Lawyers representing 9/11 families are asking a federal judge to find Iran culpable in the Sept. 11 terror attacks, saying new evidence shows Iranian officials had advanced word of the attacks and helped train the hijackers.
The lawyers filed papers Thursday in U.S. District Court in Manhattan saying there is "clear and convincing" evidence to conclude default judgment damages should be paid to their plaintiffs _ families and personal representatives of some of those killed in the attacks.
Supporting their arguments, the lawyers cited the testimony of three defectors from Iran's intelligence service, the Ministry of Information and Security, saying they worked in positions that gave them access to sensitive information regarding Iran's state sponsorship of terrorism. They said the testimony, part of 28 hours of testimony by four witnesses, supports a claim that Iranian officials had advanced word of the attacks and that Iran helped train those who carried it out.
Iran has not responded to the lawsuit, which was first filed in Washington D.C. and later transferred to New York. A message was left Friday with the Iranian mission to the United Nations.
The Shiite regime in Iran and al-Qaida, a Sunni group, are natural enemies, though they have sometimes had a relationship of convenience based on their shared hatred of the U.S.
The lawyers said Iran and "its proxy terrorist organization," the Lebanese group Hezbollah, entered into a terrorist alliance with al-Qaida in the early 1990s that continued throughout the preparations for the 2001 attacks. They said Iran and Hezbollah gave material support to al-Qaida after the attacks by helping some of the terrorist group's leaders and their families escape from the U.S.-led invasion of Afghanistan.
As part of their proof, the lawyers said they were filing videotaped testimony under seal in which three defectors from Iran's intelligence service "circumstantially and directly" implicate Iran and Hezbollah in the Sept. 11 attacks. Iran and Hezbollah had "foreknowledge of, and complicity in, the overall design of, and preparations for, the 9/11 attacks, involving, but not limited to, facilitation of the hijackers' international travel, training and through Iran provision of safe haven for al-Qaida after the attacks," the lawyers wrote.
They said the witnesses, identified in court documents only as "Witnesses X, Y and Z," also provided testimony revealing that then-senior Hezbollah operative Imad Mughniyah had an integral role in the Iran-Hezbollah-al-Qaida terror alliance.
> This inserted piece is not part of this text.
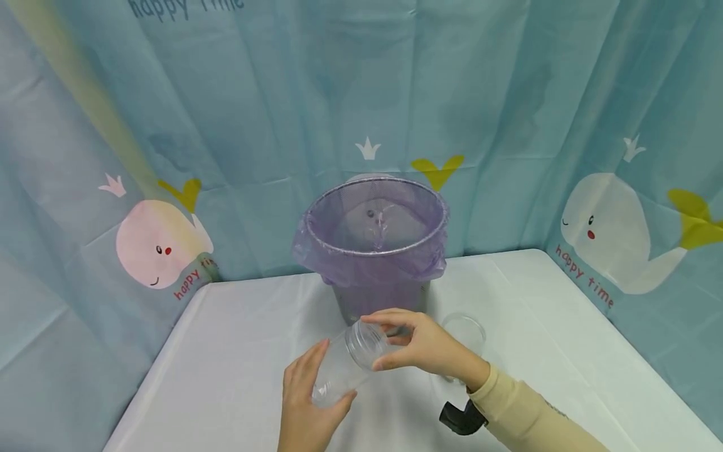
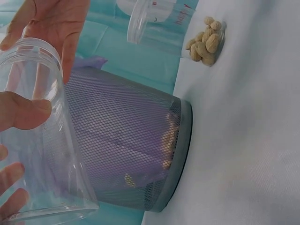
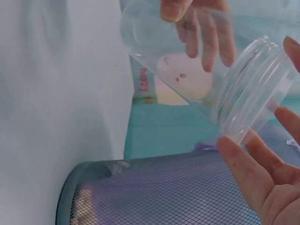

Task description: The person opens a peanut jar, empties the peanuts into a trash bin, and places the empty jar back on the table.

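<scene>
A clear plastic jar (image 1: 339,370) is tilted above the table, its mouth up and to the right. My left hand (image 1: 307,392) grips its body, fingers on one side and thumb on the other. At the threaded mouth, my right hand (image 1: 423,345) holds the rim between thumb and fingers, also visible in the right wrist view. No contents show inside the jar. Whether a clear lid sits on the mouth, I cannot tell. A second clear jar (image 2: 161,28) stands on the table beyond my right forearm, with several peanuts (image 2: 206,42) at its bottom.
Just behind my hands stands a mesh bin (image 1: 378,301) lined with a purple bag (image 1: 367,267); tan pieces (image 2: 168,140) show through its lower mesh. White cloth covers the table (image 1: 226,370). A printed blue curtain (image 1: 282,113) hangs behind. A black strap (image 1: 462,419) is near my right wrist.
</scene>
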The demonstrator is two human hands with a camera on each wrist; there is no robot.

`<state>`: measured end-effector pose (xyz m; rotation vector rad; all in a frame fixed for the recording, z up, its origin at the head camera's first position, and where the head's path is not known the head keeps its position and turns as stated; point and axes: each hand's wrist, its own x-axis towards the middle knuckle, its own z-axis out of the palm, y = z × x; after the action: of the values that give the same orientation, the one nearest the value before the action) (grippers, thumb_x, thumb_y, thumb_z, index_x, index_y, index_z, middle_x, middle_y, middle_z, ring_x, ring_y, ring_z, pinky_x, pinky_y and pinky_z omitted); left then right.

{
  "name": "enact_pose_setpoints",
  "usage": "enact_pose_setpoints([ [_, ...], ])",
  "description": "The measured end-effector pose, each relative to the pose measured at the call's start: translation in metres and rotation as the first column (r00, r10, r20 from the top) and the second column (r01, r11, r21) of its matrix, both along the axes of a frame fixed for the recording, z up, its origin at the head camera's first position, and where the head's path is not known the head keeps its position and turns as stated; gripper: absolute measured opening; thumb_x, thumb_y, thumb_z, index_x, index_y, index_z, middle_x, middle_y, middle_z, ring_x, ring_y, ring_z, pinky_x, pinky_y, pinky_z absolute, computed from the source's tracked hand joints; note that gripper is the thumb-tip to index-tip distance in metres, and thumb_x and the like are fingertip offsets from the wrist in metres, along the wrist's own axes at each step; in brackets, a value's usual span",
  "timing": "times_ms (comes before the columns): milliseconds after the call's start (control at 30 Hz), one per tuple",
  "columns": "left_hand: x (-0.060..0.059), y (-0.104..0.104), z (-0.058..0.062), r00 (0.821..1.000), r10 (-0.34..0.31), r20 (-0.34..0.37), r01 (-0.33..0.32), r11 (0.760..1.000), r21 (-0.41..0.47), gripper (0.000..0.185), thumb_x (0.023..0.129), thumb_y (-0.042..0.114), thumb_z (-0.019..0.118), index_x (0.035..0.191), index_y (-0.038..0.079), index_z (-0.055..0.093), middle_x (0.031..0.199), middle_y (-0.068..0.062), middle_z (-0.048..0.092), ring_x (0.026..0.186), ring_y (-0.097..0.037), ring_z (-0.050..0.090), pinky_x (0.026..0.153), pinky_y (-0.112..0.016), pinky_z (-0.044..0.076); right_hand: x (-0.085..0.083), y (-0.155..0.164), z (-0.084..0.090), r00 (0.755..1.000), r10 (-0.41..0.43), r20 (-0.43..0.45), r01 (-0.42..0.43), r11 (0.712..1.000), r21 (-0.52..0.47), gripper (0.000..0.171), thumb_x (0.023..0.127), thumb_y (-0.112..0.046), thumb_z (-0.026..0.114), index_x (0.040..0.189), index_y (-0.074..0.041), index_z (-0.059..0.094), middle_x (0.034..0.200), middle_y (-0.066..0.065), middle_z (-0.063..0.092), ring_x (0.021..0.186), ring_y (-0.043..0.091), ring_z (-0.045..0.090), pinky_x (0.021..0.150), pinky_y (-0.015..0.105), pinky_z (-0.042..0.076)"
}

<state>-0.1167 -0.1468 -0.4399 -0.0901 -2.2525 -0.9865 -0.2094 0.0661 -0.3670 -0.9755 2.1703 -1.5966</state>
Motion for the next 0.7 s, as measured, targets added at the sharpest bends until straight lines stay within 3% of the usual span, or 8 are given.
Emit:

One of the witnesses testified that Iran anticipated a retaliatory strike against Iran if its role in the 9/11 attacks was discovered. Mughniyah died in a car bombing in 2008.
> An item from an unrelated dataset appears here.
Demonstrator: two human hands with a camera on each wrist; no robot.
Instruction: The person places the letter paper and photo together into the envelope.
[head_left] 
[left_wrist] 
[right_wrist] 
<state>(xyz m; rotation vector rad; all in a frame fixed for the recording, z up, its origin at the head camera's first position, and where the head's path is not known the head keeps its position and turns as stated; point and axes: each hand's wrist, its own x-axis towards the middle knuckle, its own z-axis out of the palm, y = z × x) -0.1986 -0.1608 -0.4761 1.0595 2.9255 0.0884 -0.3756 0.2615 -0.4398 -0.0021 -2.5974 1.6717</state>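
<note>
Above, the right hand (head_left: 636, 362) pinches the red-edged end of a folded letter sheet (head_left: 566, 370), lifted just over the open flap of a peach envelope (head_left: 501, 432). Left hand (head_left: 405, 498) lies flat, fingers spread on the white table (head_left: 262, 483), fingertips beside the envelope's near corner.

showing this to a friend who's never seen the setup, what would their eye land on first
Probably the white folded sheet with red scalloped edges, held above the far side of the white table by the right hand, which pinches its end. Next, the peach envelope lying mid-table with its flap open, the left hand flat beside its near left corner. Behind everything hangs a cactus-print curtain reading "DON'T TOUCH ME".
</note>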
The lawyers said it was necessary to file the testimony under seal because the witnesses have reason to fear for the safety of themselves and their families if the testimony became public.
The lawyers included in their submission portions of the findings reached by the U.S. 9/11 commission, which wrote that there "is strong evidence that Iran facilitated the transit of al-Qaida members into and out of Afghanistan before 9/11, and that some of these were future 9/11 hijackers." They also cited commission findings that evidence suggests that eight to 10 of the Saudi "muscle" operatives used in the attacks traveled into or out of Iran between October 2000 and February 2001.
The commission said it had found no evidence that Iran or Hezbollah were aware of planning for the attacks but said the topic requires further investigation.
In their papers, the lawyers said they had found exactly the evidence that the 9/11 commission had not: "that Iran and Hezbollah were aware of the planning for the 9/11 attacks, and, further, that Iran and Hezbollah were complicit in that planning."
In a second sealed memorandum, the lawyers say they detailed evidence that "further shows that Iran originated the general design of the 9/11 attacks and Iran provided material support to al-Qaida in connection with the recruitment and training of the 9/11 hijackers as well."
They also noted that the FBI had concluded after its criminal investigation of the attacks that the willingness of Iranian border officials to refrain from stamping the passports of al-Qaida members helped explain the absence of a clear document trail showing the travels of those members to and from Afghanistan.